È per questo che, secondo Biesiekierski, l’assistenza efficace dovrebbe combinare modifiche dietetiche personalizzate e supporto psicologico, evitando restrizioni inutili. Da qui anche l’appello a cambiare la narrazione pubblica: «Appare necessario allontanarsi dall’idea che il glutine è intrinsecamente dannoso» e investire invece in «strumenti diagnostici migliori, percorsi clinici più rigorosi e una comunicazione più accurata sulla salute dell’intestino».
Quando il “senza glutine” non serve: i rischi di una dieta non necessaria
Seguire una dieta senza glutine in assenza di celiachia o di un’allergia al grano non è un gesto privo di conseguenze. Il primo motivo è clinico: eliminare il glutine prima di essersi sottoposti alle analisi diagnostiche può rendere impossibile confermare o escludere la celiachia, perché i test sierologici e la biopsia intestinale richiedono che il glutine sia ancora presente nella dieta per dare risultati affidabili. Ma i rischi non si fermano qui. Dal punto di vista nutrizionale, diverse ricerche indicano che le diete senza glutine, soprattutto quando si appoggiano prevalentemente a prodotti confezionati, tendono a essere meno equilibrate di quelle che includono cereali contenenti glutine. L’analisi sulla composizione degli alimenti osserva che i prodotti senza glutine possono essere più poveri di nutrienti fondamentali, come ferro, folati e vitamine del gruppo B (presenti nei cereali con glutine), e spesso mancano di fibra, elemento chiave per la salute dell’intestino.
Un cibo più povero
La minore presenza di fibra è importante soprattutto perché cereali integrali come frumento, orzo e segale forniscono componenti che aiutano la regolarità intestinale e nutrono il microbiota, la popolazione di batteri benefici che vive nel nostro intestino. Una riduzione inconsapevole di questi nutrienti può favorire squilibri di peso, alterazioni del metabolismo e, in alcuni casi, aumentare il rischio di patologie cardiovascolari a lungo termine. Non meno rilevanti sono i micronutrienti come calcio, ferro, zinco, vitamine D ed E, spesso più difficili da assumere in quantità adeguate in una dieta priva di glutine non pianificata con attenzione. Anche studi osservazionali su persone che seguono una dieta gluten-free, con o senza celiachia, riportano deficit di micronutrienti come ferro, vitamina D, zinco e folati.
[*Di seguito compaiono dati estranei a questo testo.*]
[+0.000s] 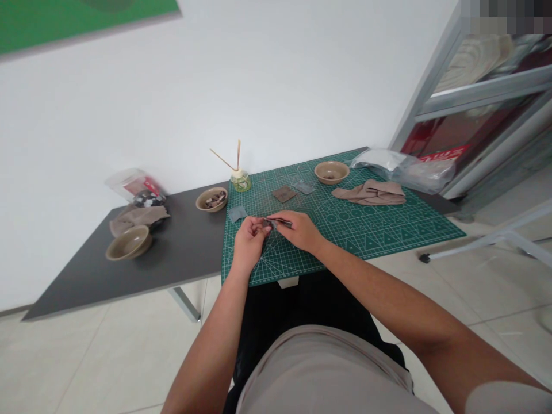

Un terzo aspetto riguarda composizione e qualità degli alimenti: per compensare la mancanza del glutine (che conferisce elasticità e consistenza all’impasto), molti prodotti senza glutine industriali usano farine con amidi raffinati e aggiunte di grassi o zuccheri per migliorarne il gusto e la texture. Questo può tradursi in un apporto calorico più alto e un profilo nutrizionale peggiore rispetto ai prodotti equivalenti con glutine, soprattutto se consumati in grandi quantità. Infine, c’è un elemento psicologico e comportamentale da considerare.
Le altre conseguenze
Una restrizione alimentare ampia e non motivata dal punto di vista clinico può aumentare l’attenzione ossessiva al cibo, generare ansia nelle situazioni sociali e spingere a interpretare ogni segnale fisico come “guasto” o “intolleranza”, anche quando non lo è. In un contesto in cui intestino e cervello sono in stretta comunicazione, questo può amplificare la percezione dei sintomi e finire per consolidare cicli di evitamento non necessari.
Per tutti questi motivi, gli esperti sottolineano l’importanza di un percorso diagnostico rigoroso e personalizzato prima di qualsiasi esclusione di categorie alimentari. Valutazioni mediche accurate, test specifici per la celiachia, esami per altri disturbi gastrointestinali e, se del caso, l’intervento di un dietista possono aiutare a costruire scelte alimentari equilibrate e basate sulle reali necessità individuali, evitando restrizioni inutili che possono indebolire la nutrizione generale.